その人気は「主演が松坂桃李だから」というだけでなく、内容の厚さによるものでした。
連続ドラマの映画化となると内容が薄くなったり、わかりにくくなったりしがちですが、そんなことはありません。
以下ではその深い中身をもつ映画作品「不能犯」について徹底解説していきます。
宇相吹の力
映画の中では、宇相吹の能力は強力な「マインドコントロール」として説明されています。
残念か安心かはさておき、マインドコントロールに人を殺すほどの力があるとは証明されていません。

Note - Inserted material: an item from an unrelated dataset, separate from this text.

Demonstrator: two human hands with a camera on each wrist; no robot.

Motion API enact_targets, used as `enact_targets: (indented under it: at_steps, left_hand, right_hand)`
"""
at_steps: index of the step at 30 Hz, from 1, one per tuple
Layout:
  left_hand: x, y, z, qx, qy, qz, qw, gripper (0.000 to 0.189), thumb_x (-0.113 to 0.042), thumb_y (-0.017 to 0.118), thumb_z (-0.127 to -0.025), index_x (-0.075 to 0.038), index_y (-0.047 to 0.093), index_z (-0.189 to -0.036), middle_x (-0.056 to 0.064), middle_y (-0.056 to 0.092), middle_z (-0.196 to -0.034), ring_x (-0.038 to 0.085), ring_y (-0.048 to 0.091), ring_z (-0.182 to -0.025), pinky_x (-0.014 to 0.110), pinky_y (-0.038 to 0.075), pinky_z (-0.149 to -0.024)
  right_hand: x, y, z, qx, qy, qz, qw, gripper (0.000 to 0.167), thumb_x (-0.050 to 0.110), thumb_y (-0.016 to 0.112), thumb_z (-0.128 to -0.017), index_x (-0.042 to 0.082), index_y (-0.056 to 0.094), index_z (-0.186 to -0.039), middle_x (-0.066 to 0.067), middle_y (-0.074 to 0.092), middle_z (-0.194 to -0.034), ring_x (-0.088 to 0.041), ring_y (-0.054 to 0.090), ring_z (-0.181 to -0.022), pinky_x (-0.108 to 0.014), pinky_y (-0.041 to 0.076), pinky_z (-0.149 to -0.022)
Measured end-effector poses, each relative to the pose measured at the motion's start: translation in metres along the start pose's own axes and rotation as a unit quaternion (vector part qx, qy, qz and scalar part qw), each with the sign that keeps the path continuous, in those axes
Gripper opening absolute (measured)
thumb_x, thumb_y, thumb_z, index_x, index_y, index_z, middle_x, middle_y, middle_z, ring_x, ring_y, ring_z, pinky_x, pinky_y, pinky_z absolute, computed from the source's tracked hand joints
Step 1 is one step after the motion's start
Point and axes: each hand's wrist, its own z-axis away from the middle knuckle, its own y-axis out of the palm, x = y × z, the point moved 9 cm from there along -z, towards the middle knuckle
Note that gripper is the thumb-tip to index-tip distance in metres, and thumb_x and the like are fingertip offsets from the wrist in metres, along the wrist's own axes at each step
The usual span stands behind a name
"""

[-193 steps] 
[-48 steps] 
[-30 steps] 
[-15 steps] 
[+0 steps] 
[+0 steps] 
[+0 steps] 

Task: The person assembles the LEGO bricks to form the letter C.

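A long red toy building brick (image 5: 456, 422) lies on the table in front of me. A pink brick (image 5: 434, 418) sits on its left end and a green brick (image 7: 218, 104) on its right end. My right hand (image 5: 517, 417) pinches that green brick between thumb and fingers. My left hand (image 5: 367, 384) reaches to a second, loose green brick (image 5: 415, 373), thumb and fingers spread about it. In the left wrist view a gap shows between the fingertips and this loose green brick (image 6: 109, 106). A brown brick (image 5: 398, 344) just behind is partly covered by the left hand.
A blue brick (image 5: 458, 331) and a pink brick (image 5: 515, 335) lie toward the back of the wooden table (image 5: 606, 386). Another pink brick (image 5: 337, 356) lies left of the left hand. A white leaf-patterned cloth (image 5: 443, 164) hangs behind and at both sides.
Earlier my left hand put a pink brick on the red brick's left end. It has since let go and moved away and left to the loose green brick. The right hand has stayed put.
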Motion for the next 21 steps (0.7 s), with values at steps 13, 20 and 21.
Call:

しかしながら、プラセボ効果、プラシーボ効果などというように、マインドコントロールが人体に作用することは否定できません。
視線で人は殺せる?
幸いにも視線で人は殺せません。
マインドコントロールに視線は必要なく、ただ純粋な思い込みが必要です。
殺意が濁っていると依頼した当人も死ぬというのも、映画を盛り立てるための設定でしょう。

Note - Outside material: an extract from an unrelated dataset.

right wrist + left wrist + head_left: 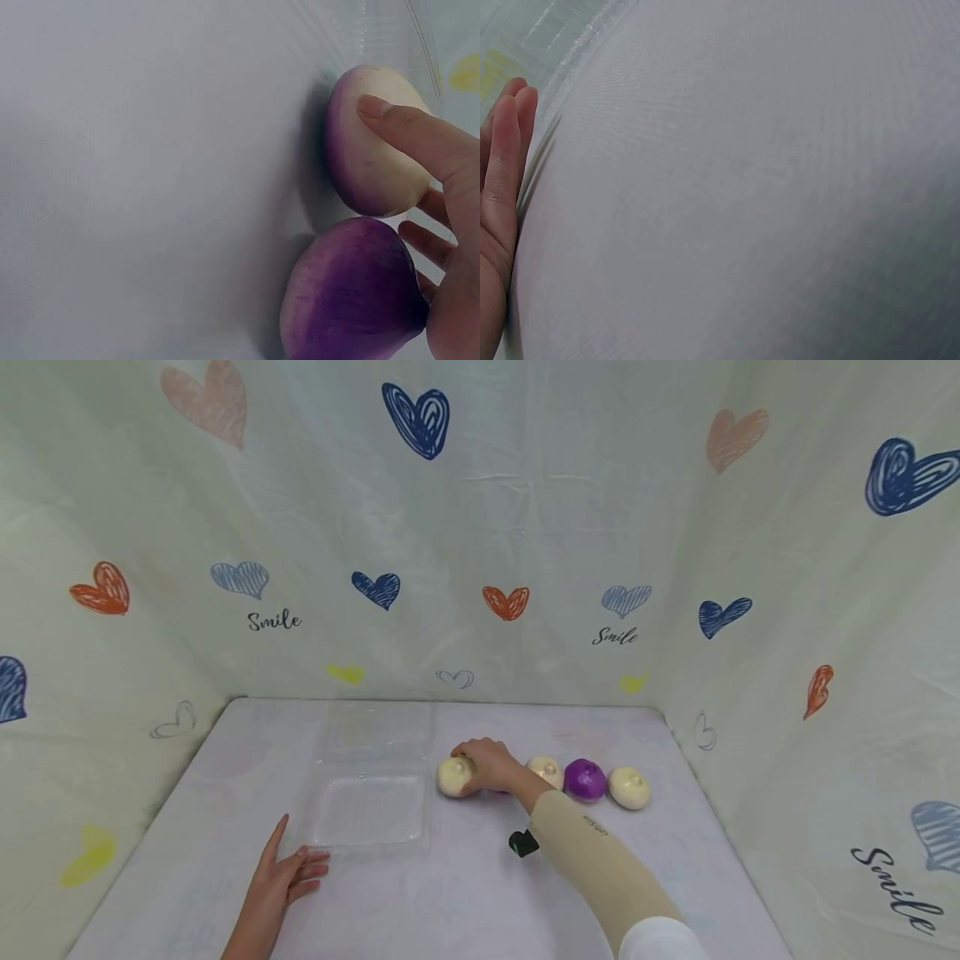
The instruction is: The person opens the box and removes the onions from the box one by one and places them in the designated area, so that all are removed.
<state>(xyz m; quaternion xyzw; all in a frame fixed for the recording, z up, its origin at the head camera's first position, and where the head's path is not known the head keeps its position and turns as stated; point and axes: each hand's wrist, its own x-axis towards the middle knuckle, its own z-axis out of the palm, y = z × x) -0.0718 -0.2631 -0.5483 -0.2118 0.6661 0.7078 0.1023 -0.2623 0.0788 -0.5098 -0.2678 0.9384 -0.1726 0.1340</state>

純粋に思い込んだ結果動けないという事例は、アルプスの少女ハイジでクララが当初は立てなかったことにも描かれています。
たかが思い込みですが、思い込みは自分の体に大きく作用するのです。
人を殺す「思い込み」はいくつ?
宇相吹の招いた悲劇には、宇相吹のマインドコントロール以外にも「思い込み」がいくつもあります。

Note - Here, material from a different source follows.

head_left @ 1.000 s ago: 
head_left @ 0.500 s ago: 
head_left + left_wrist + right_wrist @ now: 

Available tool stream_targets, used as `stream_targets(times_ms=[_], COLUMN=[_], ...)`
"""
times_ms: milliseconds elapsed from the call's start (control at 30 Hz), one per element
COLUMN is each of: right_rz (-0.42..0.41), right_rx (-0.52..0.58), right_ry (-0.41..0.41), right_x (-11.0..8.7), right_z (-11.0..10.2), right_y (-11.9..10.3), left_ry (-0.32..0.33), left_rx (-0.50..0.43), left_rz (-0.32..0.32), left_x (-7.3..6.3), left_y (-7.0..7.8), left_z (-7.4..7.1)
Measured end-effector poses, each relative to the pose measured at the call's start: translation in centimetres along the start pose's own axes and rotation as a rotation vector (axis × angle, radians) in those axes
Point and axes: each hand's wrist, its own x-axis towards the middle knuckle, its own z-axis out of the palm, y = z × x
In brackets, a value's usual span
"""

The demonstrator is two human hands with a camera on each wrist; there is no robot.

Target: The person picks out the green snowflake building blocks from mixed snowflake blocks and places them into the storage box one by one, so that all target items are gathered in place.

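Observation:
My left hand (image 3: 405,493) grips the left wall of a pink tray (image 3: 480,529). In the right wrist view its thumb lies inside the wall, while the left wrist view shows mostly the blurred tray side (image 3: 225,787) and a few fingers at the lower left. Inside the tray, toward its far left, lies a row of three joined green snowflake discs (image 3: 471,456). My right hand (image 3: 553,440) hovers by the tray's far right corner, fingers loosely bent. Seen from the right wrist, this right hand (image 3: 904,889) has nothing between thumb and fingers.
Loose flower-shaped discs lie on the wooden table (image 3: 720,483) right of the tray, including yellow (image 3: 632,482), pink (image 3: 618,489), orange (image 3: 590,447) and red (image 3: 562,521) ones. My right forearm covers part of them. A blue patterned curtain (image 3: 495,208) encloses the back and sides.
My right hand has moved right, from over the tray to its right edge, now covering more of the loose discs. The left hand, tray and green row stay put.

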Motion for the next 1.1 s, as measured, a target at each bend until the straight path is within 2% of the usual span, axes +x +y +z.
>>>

事件に関係ないものを含めるとそれこそ膨大な数の思い込みがあるので、ここでは事件に関するものだけを扱います。
さて、誰のどんな思い込みがいくつあったのでしょう。
1.木島のケース
悪徳金融業者の木島の事件では、木島は大量のスズメバチに刺されて殺されます。
出典:不能犯/配給:ショウゲート
ここでは、木島自身の「スズメバチに殺される」という思い込み1つだけです。
2.隣人トラブルから心中のケース
隣人である鳥森さん殺しをサラリーマンである羽根田が依頼したこの事件には、思い込みがたくさんあります。
羽根田(旦那)からの思い込みは?
旦那側から見た思い込みはもちろん、妻をかばうものがほとんどです。
- 妻は良い人間だという思い込み
- 妻はか弱い人間だという思い込み
- 妻は自分が守らなければならない人だという思い込み
- 妻は自分が愛した人だから絶対に悪いことはしないという思い込み
- 隣人の鳥森さんは新婚夫婦、特に妻へ興味のあるしつこいストーカーだという思い込み
この「妻への無償の信頼」が彼を殺人依頼へと駆り立てます。
鳥森さんからの思い込みは?
殺された鳥森さんの思い込みは当然ながらマインドコントロールによるものです。
しかし宇相吹のマインドコントロールにやすやすとかかってしまうほど彼の心が揺れていたのは、彼自身にも思い込みがあったからです。
- 違法薬物は絶対にしてはいけないという強い思い
- 自分は絶対に違法薬物には手を出さないという思い込み
そしてこれは思い込みではありませんが、町会長という立場で薬物に手が出せないからこそ、違法薬物への憧れがあったのでしょう。
これが宇相吹のマインドコントロールを簡単にした要因です。
3.矢田刑事のケース
矢田刑事の場合は、任意同行でマインドコントロールにかけて自殺に追い込むという手口でした。
これは河津村の息子の事件を宇相吹が知っていたからこそ成し得たものです。
この事件での思い込みは少ないでしょう。